Neue Zoll-Strafaktion Trumps im Grönland-Streit: EU will geeint antworten
Bildquelle: Tichys Einblick

Ab dem 1. Februar 2026 sollen Deutschland, Dänemark, Norwegen, Schweden, Frankreich, Großbritannien, die Niederlande und Finnland zehn Prozent Zusatzzölle auf alle Exporte in die Vereinigten Staaten zahlen. Und ab dem 1. Juni soll der Satz auf 25 Prozent steigen – „bis ein Deal für den kompletten und totalen Kauf Grönlands“ erreicht sei, wie Trump in einem ausführlichen Post auf Truth Social ankündigte.
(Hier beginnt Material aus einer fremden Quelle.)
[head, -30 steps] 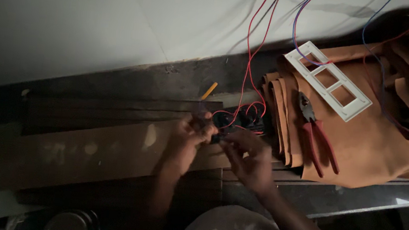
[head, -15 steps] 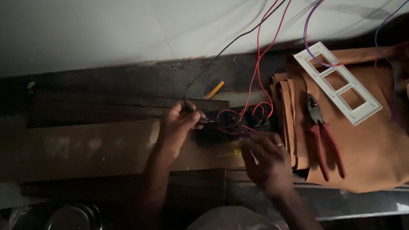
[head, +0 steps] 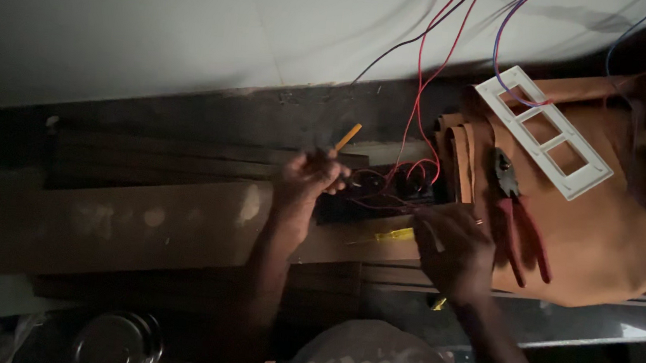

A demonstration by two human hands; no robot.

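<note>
My left hand (head: 309,179) is pinched on a thin black wire (head: 384,58) that runs up to the pale wall. Just right of it lies a dark switch module (head: 384,195) with red wires (head: 422,97) looped into it. My right hand (head: 454,246) rests at the module's right end with its fingers curled. What it grips is too dark to make out. A yellow screwdriver (head: 392,234) lies on the wooden plank (head: 140,224) between my hands. A short orange stick (head: 348,137) lies just above my left hand.
Red-handled pliers (head: 521,218) and a white three-opening switch frame (head: 543,132) lie on a brown leather sheet (head: 614,238) to the right. Blue wires (head: 506,42) hang from the wall. A shiny round lid (head: 106,342) sits at the bottom left.
My hands have drawn apart: the left moved up and left with the black wire, the right slid right and down to the module's end. The view shifted a little.
</note>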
Der US-Präsident begründet den Schritt mit strategischen Sicherheitsinteressen: Grönland sei entscheidend, um chinesische und russische Ambitionen in der Arktis abzuwehren. Er warf den betroffenen Ländern vor, mit unbekannten Absichten Truppen auf die Insel entsandt zu haben – eine „sehr gefährliche Situation“ für den Weltfrieden.

Tatsächlich hatten in den vergangenen Tagen auf Bitte Dänemarks Soldaten aus mehreren europäischen NATO-Staaten, darunter auch 13 Bundeswehr-Angehörige, Grönland erreicht. Angebliches Ziel der Aktion: Die Sicherheitslage zu prüfen und eine mögliche langfristige Präsenz zu evaluieren.